Start of Block
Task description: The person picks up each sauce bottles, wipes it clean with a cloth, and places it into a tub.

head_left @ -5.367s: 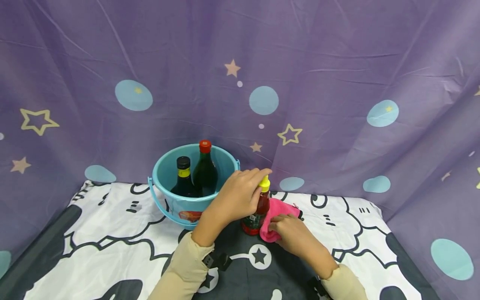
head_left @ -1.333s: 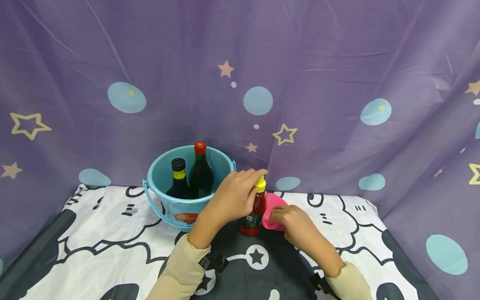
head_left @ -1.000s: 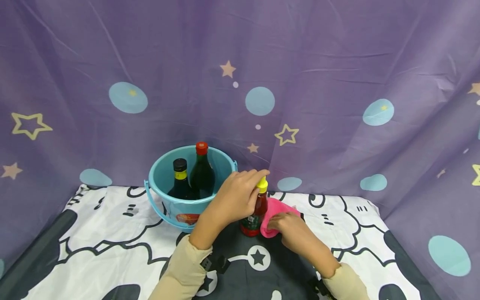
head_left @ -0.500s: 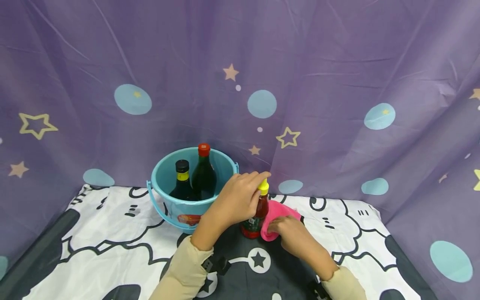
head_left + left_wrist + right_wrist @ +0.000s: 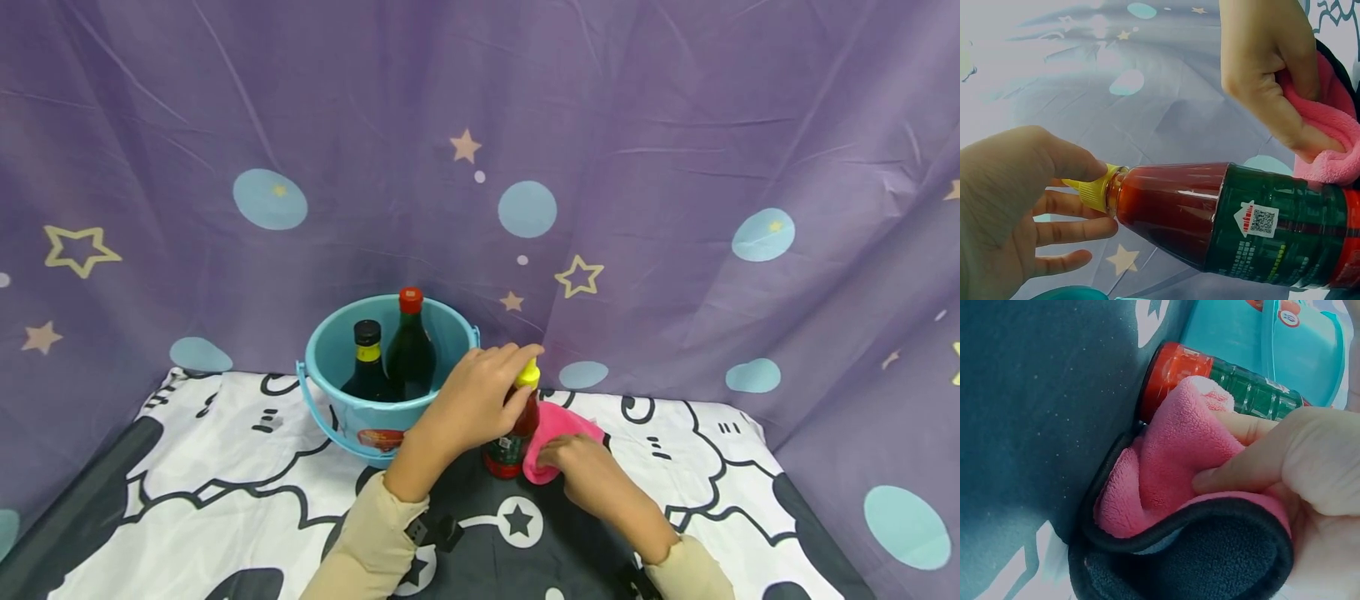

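Observation:
A bottle of dark red sauce [image 5: 1172,212] with a green label and a yellow cap [image 5: 1092,190] stands upright on the patterned cloth. My left hand [image 5: 474,398] holds it by the cap, thumb and index finger pinching, while the other fingers spread loosely behind the neck. On the bottle's right side, my right hand [image 5: 587,473] pinches a pink cloth [image 5: 1194,447] with a black edge and dark underside. In the right wrist view, a fold of that cloth overlaps the lower label near the base.
Close on the left stands a light blue bucket [image 5: 352,421] with its handle hanging at the front. Inside are a black-capped bottle [image 5: 367,379] and a green bottle [image 5: 411,358] with a red cap. A purple curtain [image 5: 645,317] hangs behind.
The right hand and pink cloth have slid down along the bottle's side since 1.3 seconds ago, and more cloth shows. The left hand keeps its hold on the cap; the bucket stays put.

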The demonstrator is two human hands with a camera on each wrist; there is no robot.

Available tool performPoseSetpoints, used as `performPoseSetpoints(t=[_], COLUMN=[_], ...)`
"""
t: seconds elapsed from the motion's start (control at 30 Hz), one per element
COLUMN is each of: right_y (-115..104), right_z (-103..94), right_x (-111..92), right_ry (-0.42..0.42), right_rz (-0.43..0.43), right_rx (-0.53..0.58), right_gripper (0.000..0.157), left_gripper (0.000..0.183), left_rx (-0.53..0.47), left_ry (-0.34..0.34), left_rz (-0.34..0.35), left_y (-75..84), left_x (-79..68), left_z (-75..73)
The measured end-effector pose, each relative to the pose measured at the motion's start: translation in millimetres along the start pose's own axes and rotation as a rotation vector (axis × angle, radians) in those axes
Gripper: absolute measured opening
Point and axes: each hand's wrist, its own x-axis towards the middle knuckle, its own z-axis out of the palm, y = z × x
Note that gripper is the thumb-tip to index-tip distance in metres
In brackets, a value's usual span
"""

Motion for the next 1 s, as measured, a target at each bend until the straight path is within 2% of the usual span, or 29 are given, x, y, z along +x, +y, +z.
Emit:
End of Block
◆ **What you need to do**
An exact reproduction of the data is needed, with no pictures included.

◆ **Answer to this problem**
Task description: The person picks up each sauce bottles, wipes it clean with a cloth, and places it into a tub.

head_left @ -5.367s: 
head_left @ -1.333s: 
head_left @ -1.000s: 
head_left @ -0.500s: 
head_left + left_wrist + right_wrist @ +0.000s: 

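Observation:
A bottle of dark red sauce [image 5: 1172,212] with a green label and a yellow cap [image 5: 1092,190] stands upright on the patterned cloth. My left hand [image 5: 474,398] holds it by the cap, thumb and index finger pinching, while the other fingers spread loosely behind the neck. On the bottle's right side, my right hand [image 5: 587,473] pinches a pink cloth [image 5: 1194,447] with a black edge and dark underside. In the right wrist view, a fold of that cloth overlaps the lower label near the base.
Close on the left stands a light blue bucket [image 5: 352,421] with its handle hanging at the front. Inside are a black-capped bottle [image 5: 367,379] and a green bottle [image 5: 411,358] with a red cap. A purple curtain [image 5: 645,317] hangs behind.
The right hand and pink cloth have slid down along the bottle's side since 1.3 seconds ago, and more cloth shows. The left hand keeps its hold on the cap; the bucket stays put.
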
The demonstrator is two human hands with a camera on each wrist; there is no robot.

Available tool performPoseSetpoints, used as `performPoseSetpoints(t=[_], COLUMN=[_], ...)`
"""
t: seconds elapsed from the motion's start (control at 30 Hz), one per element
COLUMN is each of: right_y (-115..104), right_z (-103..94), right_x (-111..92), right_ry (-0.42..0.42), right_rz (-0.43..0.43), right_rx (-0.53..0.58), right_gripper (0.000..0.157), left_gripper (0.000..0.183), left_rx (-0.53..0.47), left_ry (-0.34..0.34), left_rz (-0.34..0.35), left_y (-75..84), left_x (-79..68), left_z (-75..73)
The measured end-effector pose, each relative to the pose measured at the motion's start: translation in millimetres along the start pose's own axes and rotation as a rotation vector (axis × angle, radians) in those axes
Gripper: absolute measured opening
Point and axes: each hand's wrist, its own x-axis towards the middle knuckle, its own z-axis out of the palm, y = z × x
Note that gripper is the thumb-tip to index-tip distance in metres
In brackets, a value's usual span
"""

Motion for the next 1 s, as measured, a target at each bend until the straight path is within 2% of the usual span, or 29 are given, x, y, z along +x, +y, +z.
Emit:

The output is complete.